Exercise directions: Return, exactly as written, the lines of the material from its top through the line with "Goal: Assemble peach", keeping pictures out.

####

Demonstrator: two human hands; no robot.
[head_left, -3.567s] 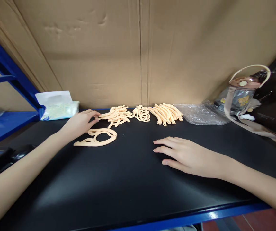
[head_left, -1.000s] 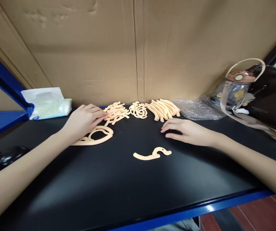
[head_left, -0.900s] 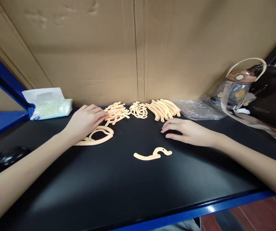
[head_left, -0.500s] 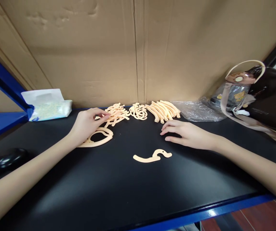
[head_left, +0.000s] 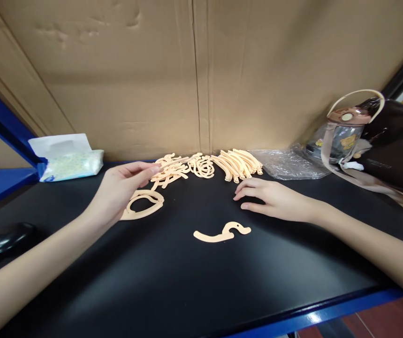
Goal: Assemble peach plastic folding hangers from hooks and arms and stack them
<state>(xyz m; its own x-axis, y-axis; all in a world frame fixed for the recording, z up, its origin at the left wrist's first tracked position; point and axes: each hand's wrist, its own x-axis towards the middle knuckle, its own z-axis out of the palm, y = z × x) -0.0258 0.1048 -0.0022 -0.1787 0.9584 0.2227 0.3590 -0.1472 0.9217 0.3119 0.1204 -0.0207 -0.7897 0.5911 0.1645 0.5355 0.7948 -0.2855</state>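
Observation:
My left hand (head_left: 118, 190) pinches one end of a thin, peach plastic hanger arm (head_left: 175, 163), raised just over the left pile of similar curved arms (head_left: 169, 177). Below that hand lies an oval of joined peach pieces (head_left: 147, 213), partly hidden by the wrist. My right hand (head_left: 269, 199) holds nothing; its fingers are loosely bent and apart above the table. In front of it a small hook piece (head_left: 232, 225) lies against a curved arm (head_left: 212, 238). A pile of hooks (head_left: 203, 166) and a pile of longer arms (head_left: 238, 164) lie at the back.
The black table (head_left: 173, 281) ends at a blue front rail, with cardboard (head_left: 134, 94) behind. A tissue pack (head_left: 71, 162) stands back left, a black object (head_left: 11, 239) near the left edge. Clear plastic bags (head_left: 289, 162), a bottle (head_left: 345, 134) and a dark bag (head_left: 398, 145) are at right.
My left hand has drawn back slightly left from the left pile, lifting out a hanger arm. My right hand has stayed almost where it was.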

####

Response to the task:
Demonstrator: two human hands; no robot.
[head_left, -3.567s] 
[head_left, -1.000s] 
[head_left, -0.900s] 
[head_left, -0.500s] 
[head_left, +0.000s] 
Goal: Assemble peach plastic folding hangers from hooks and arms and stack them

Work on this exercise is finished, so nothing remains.